▶ **INSTRUCTIONS FOR THE TASK**
Print the first line of the material below and each line after it, exactly as written, ending with the line that contains "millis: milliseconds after".

▶ **INPUT DATA**
────────
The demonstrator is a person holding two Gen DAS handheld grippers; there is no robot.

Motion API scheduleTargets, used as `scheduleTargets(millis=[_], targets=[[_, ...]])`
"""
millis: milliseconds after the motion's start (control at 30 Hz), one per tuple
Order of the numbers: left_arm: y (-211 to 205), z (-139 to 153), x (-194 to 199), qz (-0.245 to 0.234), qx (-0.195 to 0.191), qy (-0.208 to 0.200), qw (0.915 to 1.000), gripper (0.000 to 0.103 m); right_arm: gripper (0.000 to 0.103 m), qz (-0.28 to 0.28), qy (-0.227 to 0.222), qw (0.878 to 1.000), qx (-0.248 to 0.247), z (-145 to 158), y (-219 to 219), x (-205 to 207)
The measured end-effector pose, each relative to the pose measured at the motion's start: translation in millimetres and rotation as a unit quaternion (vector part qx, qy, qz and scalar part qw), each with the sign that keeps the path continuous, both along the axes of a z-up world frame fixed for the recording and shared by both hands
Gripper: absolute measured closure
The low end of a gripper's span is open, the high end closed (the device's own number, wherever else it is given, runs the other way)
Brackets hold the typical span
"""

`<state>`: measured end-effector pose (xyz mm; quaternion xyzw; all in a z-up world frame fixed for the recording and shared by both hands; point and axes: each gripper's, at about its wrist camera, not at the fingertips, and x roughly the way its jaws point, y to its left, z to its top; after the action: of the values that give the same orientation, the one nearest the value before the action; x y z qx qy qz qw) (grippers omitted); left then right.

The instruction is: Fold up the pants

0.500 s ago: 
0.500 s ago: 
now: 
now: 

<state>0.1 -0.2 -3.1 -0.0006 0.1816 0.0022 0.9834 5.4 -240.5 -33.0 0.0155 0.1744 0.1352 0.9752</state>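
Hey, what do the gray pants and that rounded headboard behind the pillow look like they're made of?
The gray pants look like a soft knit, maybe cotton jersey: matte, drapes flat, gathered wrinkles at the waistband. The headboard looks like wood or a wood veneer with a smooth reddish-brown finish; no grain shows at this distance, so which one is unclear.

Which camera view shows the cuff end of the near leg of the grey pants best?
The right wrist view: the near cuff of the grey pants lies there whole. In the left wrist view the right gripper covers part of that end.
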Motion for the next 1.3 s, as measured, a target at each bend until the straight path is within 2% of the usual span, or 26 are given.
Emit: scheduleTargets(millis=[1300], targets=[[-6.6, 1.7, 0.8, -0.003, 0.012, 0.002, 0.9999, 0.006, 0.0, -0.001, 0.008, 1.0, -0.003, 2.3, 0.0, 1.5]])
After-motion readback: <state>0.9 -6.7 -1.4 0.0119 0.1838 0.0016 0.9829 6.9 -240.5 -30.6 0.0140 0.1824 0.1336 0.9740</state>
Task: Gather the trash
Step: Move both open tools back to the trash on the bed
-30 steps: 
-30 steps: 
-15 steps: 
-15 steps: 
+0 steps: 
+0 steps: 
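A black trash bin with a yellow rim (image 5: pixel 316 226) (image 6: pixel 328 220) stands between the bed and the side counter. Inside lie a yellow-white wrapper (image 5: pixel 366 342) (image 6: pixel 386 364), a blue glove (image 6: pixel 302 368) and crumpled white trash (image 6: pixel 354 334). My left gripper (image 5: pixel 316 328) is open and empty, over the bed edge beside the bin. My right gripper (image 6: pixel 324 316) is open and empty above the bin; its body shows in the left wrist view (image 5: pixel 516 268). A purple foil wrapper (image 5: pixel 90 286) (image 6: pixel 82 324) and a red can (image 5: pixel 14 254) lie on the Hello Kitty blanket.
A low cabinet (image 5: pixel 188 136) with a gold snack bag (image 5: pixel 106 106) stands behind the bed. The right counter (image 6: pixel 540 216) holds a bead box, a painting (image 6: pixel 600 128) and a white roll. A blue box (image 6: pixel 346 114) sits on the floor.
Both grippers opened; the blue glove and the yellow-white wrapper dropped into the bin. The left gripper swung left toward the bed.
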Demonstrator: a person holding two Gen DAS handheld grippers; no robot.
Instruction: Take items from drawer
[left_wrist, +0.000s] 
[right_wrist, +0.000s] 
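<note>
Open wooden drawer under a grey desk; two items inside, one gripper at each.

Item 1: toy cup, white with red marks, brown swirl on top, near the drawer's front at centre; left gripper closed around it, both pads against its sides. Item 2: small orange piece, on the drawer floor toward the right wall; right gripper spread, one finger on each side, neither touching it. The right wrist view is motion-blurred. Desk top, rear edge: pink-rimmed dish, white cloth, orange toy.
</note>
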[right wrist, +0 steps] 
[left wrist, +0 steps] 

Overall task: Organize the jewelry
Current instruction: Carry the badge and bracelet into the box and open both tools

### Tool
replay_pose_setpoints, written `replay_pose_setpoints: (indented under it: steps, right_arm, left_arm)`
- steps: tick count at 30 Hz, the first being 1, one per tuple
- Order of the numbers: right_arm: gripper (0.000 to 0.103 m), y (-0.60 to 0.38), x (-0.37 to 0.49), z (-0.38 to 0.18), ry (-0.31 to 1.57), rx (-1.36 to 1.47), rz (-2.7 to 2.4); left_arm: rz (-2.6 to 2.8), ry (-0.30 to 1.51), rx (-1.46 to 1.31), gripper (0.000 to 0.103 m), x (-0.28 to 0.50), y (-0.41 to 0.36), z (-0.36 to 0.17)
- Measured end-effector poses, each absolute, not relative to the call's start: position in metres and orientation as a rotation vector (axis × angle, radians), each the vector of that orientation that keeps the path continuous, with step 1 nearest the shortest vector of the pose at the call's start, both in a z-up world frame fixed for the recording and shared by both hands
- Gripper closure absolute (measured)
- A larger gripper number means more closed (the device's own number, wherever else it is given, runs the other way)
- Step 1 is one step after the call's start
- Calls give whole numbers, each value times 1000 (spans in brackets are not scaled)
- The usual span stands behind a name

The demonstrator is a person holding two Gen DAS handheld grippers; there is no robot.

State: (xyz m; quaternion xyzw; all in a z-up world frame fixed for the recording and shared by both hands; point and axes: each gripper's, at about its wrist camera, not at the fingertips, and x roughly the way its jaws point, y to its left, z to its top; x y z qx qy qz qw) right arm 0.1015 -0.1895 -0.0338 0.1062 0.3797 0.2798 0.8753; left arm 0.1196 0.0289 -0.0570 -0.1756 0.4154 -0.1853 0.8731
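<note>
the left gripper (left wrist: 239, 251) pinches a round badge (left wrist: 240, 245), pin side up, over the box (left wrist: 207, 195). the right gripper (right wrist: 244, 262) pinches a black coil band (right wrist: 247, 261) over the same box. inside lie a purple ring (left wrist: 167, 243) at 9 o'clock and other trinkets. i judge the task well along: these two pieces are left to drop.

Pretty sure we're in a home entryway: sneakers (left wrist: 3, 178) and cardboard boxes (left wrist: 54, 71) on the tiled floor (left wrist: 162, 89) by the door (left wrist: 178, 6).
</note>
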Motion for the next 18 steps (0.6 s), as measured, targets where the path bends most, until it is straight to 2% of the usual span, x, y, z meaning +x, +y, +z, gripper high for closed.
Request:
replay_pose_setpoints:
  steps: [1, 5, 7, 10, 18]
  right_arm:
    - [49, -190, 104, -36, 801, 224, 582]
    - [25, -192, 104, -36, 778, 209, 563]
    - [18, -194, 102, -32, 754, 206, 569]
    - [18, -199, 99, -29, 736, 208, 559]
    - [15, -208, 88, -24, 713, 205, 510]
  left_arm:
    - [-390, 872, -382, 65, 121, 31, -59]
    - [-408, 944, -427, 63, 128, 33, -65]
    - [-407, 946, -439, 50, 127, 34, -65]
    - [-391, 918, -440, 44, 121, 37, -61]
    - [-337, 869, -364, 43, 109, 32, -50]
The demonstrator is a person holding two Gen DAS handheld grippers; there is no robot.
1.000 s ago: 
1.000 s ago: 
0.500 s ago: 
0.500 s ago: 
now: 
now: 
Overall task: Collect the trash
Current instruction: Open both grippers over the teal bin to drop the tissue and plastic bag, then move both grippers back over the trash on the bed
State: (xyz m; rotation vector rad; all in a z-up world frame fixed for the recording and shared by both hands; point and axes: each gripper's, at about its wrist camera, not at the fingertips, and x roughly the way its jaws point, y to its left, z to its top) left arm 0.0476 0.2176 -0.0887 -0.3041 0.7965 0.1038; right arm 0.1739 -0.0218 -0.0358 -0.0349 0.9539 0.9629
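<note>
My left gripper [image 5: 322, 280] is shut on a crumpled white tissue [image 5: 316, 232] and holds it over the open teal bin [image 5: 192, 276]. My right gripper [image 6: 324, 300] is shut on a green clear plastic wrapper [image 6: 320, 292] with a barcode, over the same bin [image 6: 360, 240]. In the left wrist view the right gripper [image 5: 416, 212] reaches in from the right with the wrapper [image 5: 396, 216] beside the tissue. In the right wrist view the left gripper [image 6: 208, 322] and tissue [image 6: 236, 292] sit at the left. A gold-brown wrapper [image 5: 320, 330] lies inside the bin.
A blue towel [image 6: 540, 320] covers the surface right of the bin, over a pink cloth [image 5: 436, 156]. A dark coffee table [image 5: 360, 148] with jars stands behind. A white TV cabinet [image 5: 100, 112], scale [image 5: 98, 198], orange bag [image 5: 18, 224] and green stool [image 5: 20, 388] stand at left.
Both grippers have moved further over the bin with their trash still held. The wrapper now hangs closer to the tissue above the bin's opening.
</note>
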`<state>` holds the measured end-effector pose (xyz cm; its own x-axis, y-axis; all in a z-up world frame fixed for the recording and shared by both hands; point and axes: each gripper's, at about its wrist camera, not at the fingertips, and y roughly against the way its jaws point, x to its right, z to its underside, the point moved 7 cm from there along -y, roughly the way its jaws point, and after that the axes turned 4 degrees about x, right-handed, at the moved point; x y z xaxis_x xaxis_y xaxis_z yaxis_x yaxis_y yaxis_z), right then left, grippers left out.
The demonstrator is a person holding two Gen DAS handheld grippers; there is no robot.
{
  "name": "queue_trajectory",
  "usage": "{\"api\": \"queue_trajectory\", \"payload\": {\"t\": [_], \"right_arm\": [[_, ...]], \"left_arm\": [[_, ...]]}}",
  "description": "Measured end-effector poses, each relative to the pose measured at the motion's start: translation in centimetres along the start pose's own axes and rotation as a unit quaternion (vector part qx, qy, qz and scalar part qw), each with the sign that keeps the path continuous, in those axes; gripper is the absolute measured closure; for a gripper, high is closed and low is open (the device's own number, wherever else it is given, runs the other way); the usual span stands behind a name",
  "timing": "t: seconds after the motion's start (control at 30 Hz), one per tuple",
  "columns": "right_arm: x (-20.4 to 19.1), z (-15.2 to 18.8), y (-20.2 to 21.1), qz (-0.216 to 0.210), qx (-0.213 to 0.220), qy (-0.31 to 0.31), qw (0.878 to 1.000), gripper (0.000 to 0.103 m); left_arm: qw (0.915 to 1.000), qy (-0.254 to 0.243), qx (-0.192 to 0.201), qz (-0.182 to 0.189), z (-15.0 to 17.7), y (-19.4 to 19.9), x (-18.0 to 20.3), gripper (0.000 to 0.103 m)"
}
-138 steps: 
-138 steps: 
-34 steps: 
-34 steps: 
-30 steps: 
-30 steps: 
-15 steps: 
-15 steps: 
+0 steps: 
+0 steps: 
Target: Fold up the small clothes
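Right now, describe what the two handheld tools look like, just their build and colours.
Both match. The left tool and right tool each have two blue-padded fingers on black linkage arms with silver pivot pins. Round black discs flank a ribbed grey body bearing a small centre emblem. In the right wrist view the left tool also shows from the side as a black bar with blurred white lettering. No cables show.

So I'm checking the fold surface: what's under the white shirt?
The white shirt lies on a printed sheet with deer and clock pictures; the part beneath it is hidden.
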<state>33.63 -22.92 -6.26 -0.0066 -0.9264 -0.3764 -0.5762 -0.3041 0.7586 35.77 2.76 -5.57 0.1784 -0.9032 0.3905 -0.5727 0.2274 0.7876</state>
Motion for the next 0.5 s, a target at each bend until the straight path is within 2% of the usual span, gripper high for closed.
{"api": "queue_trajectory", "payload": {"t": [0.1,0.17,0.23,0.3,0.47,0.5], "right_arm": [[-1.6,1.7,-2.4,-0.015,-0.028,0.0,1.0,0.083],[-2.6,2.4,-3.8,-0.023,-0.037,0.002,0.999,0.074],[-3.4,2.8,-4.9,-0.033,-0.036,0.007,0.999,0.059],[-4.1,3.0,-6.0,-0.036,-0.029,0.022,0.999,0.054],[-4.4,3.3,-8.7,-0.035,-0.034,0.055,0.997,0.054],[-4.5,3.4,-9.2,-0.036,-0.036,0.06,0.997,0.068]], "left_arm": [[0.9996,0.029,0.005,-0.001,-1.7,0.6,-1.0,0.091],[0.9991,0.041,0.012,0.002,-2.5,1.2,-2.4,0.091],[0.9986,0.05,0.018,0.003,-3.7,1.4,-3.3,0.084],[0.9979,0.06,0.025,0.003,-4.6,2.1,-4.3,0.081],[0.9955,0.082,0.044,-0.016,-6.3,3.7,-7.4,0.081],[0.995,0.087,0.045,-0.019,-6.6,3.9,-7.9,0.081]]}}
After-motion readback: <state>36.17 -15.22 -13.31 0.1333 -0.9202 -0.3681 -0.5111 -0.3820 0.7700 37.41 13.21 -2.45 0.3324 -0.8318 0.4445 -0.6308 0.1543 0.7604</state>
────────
▶ **ANSWER AREA**
The demonstrator is a person holding two Gen DAS handheld grippers; there is no robot.

Motion API scheduleTargets, used as `scheduleTargets(millis=[_], targets=[[_, ...]])`
"""
millis: milliseconds after the motion's start (control at 30 Hz), one per tuple

The given output is complete.